TXH-mercury / VALOR

Codes and Models for VALOR: Vision-Audio-Language Omni-Perception Pretraining Model and Dataset
https://arxiv.org/abs/2304.08345
MIT License
260 stars 16 forks source link

AssertionError when calculating BLEU score #15

Closed thechargedneutron closed 5 months ago

thechargedneutron commented 1 year ago

Thanks for the code and documentation. I am running the captioning finetuning experiment on MSRVTT. During the evaluation stage, the code stops with an AssertionError here. Seems like hypo variable contains repetition of the same sentence multiple times. Can you please tell if I missed any step of if not, why is this error coming and how to solve it?

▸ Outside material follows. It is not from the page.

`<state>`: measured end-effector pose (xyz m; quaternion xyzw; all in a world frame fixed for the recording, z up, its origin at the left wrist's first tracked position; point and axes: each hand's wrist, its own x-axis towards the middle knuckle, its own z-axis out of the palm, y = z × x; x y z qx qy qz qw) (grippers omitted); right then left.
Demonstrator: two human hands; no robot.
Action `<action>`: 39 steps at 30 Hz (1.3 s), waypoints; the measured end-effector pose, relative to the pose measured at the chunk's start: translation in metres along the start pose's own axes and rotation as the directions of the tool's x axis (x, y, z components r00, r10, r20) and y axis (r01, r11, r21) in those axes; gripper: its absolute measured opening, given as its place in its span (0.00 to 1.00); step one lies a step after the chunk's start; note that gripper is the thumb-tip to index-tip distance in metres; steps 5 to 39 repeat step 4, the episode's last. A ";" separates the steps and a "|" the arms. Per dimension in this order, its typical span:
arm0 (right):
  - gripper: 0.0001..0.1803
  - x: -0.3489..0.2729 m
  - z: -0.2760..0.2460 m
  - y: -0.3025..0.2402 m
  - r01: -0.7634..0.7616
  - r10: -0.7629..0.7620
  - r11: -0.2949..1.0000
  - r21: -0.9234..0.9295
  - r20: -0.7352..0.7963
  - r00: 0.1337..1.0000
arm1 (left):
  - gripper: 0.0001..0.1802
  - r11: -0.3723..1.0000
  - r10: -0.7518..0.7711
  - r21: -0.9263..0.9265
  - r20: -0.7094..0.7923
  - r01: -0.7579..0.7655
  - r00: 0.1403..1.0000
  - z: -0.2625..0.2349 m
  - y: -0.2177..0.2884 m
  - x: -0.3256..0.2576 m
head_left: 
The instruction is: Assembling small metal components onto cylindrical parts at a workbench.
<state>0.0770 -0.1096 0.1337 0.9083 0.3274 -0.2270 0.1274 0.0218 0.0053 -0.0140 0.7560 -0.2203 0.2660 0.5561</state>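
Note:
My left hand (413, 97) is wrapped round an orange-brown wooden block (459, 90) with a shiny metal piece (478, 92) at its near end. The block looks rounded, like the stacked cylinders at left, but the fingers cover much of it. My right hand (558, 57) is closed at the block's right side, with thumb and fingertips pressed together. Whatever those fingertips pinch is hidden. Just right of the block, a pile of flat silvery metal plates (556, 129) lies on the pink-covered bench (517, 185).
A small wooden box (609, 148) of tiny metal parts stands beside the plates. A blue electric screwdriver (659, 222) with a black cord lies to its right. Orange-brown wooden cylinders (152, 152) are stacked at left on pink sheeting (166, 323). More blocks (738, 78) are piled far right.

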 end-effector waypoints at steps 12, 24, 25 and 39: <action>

Here is the generated hypo variable and the ref variable output for video9894:

['in the room a man in red was talking to the camera', 'in the room a man in red was talking to the camera', 'in the room a man in red was talking to the camera', 'in the room a man in red was talking to the camera', 'in the room a man in red was talking to the camera', 'in the room a man in red was talking to the camera', 'in the room a man in red was talking to the camera', 'in the room a man in red was talking to the camera', 'in the room a man in red was talking to the camera']
['a boy is talking to his roomnates who are in different room', 'a man asks another man to help him with chores', 'a man avoids helping his roommates', 'a man doesn t help his friends with anything', 'a man drinking some beer', 'a man walking in an apartment', 'a person communicating with other person', 'he was in the kitchen', 'man asking another man to do the dishes', 'man refusing to help his roommate', 'roommate continues to say no each time he is asked to help with something', 'the boys meet courier boy', 'the man asks for help', 'the youtube nigahiga doesn t want to help anyone', 'two friends are having fun', 'two men are talking in a kitchen', 'two young men talking to each other about doing dishes', 'a man walking in an apartment', 'a man drinking some beer', 'roommate continues to say no each time he is asked to help with something']

Thanks!

TXH-mercury commented 1 year ago

Hi @thechargedneutron , this is because that in valor's code when loading a data sample meets some wrong, it will automatically random choose another sample for replacement. THis process should only happened in training process but in the code i don't restrict it. So when testing meeting some wrong samples. it will randomly choose another sample from test set which cause dupilicate validation on chosen samples, results in the captioning bug.

Solution:

https://github.com/TXH-mercury/VALOR/blob/7a047df9ab4f2607dcc4d4b861c32b39a959a803/data/data.py#L369

changing from 'if video_pixels is None:' to 'if video_pixels is None and self.training:'

https://github.com/TXH-mercury/VALOR/blob/7a047df9ab4f2607dcc4d4b861c32b39a959a803/data/data.py#L377

changing from 'if audio_spectrograms is None:' to 'if audio_spectrograms is None and self.training:'

At this time, wrong samples in testing time will report a bug instead of sesearching for a replaced one, and you could fix the (video/audio) data according to the bug hint. To view the real bug information, you could comment out the 'try except' at https://github.com/TXH-mercury/VALOR/blob/d616e97687f1c2f402a80a945c6cbab4f008297d/data/data.py#L179

I will fix this in the latest code, thanks for pointing it.